[[ Dataset extract open ]]
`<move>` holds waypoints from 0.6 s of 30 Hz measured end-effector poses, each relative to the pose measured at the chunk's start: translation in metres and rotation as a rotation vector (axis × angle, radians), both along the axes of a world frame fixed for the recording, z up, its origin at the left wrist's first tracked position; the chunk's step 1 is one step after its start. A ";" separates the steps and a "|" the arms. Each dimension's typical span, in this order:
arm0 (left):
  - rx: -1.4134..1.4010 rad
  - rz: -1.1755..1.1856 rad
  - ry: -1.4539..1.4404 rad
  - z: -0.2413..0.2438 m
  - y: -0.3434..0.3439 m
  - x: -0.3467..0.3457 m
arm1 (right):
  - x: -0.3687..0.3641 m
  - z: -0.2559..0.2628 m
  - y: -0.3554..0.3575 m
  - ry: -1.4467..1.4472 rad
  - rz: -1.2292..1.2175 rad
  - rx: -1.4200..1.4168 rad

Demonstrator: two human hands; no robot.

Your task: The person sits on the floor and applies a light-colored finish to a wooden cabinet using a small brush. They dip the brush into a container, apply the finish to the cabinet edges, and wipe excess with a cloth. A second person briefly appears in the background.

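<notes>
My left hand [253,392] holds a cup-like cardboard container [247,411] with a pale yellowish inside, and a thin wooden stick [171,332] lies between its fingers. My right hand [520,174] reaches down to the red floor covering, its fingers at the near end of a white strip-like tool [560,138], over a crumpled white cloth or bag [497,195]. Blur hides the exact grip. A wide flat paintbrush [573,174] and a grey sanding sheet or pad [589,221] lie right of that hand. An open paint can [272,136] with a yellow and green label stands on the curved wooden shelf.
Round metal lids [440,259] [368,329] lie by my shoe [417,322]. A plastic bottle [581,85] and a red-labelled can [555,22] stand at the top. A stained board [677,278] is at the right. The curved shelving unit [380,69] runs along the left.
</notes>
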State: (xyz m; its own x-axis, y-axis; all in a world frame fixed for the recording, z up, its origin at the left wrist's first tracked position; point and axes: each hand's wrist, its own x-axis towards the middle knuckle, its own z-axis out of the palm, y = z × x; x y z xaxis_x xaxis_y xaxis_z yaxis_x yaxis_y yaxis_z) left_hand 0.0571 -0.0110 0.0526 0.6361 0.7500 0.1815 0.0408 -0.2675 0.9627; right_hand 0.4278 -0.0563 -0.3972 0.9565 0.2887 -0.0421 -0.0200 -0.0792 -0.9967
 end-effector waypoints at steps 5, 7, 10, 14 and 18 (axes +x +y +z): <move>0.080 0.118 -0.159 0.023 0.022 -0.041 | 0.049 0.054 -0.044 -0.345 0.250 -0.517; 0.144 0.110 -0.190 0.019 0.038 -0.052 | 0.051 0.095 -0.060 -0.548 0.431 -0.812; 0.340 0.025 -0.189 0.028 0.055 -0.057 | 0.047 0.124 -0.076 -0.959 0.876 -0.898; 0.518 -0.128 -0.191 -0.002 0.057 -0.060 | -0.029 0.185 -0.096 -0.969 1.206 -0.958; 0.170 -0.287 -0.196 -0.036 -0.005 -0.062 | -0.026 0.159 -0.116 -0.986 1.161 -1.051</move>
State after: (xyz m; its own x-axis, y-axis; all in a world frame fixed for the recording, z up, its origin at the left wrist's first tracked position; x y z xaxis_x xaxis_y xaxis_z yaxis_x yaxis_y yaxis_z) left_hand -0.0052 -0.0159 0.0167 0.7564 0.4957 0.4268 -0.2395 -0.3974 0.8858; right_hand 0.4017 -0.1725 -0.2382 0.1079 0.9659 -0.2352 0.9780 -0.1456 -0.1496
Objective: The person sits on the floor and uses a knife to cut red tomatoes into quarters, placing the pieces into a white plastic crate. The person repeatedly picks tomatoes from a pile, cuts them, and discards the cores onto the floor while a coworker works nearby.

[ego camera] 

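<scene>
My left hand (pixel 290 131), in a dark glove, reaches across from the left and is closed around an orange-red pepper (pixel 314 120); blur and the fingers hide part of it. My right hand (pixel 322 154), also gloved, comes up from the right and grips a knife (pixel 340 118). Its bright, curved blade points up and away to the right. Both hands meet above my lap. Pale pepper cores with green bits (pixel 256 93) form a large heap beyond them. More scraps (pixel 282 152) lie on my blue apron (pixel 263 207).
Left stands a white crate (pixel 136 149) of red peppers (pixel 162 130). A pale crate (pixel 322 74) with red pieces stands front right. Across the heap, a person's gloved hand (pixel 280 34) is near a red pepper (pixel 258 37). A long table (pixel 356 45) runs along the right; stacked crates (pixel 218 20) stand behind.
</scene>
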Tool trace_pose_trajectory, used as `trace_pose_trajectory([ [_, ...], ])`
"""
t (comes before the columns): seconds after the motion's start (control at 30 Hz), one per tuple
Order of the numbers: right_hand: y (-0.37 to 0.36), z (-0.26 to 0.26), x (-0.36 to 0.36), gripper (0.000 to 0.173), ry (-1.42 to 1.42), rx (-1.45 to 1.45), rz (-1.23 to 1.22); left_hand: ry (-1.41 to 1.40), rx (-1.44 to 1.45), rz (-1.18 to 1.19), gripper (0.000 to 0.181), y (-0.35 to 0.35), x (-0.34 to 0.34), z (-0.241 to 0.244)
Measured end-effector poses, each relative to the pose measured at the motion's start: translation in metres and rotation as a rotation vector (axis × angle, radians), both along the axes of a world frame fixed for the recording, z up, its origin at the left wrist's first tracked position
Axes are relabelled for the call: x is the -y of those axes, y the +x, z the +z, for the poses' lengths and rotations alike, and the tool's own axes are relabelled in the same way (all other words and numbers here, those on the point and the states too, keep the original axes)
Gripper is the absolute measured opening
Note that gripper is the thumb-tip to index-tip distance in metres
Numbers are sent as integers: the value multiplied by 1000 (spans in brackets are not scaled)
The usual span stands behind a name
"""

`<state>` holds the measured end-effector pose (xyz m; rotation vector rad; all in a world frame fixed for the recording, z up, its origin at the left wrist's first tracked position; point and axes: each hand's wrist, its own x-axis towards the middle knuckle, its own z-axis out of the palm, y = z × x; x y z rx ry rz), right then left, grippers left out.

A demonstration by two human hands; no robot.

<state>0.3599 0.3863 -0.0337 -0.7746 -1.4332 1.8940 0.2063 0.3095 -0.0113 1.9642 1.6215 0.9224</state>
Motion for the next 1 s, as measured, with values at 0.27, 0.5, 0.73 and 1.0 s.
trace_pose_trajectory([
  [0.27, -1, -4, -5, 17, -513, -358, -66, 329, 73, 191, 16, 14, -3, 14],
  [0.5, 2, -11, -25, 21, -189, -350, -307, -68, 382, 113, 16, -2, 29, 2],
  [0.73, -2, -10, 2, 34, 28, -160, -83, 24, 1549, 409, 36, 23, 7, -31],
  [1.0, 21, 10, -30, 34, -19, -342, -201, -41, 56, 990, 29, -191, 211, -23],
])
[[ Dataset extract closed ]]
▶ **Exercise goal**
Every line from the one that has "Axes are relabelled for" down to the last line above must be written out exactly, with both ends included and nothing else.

▶ **Response below**
Axes are relabelled for the call: x is the -y of those axes, y the +x, z the +z, for the poses' lengths and rotations alike, and the tool's own axes are relabelled in the same way (all other words and numbers here, those on the point and the states too, keep the original axes)
Gripper is the absolute measured opening
Note that gripper is the thumb-tip to index-tip distance in metres
Numbers are sent as integers: the value multiplied by 1000 (spans in brackets are not scaled)
The usual span stands behind a name
"""

`<state>` holds the measured end-effector pose (xyz m; rotation vector rad; all in a world frame fixed for the recording, z up, its origin at the left wrist's first tracked position; point and axes: each hand's wrist, its own x-axis towards the middle knuckle, its own z-axis out of the palm, y = z × x; x y z rx ry rz), right then left, grippers left out.

A demonstration by two human hands; no robot.

<state>0.3599 0.3863 -0.0337 -0.7746 -1.4332 1.8940 0.2063 0.3095 -0.0113 1.9642 1.6215 0.9224</state>
Motion for the next 1 s, as measured, with values at 0.27, 0.5, 0.73 and 1.0 s.
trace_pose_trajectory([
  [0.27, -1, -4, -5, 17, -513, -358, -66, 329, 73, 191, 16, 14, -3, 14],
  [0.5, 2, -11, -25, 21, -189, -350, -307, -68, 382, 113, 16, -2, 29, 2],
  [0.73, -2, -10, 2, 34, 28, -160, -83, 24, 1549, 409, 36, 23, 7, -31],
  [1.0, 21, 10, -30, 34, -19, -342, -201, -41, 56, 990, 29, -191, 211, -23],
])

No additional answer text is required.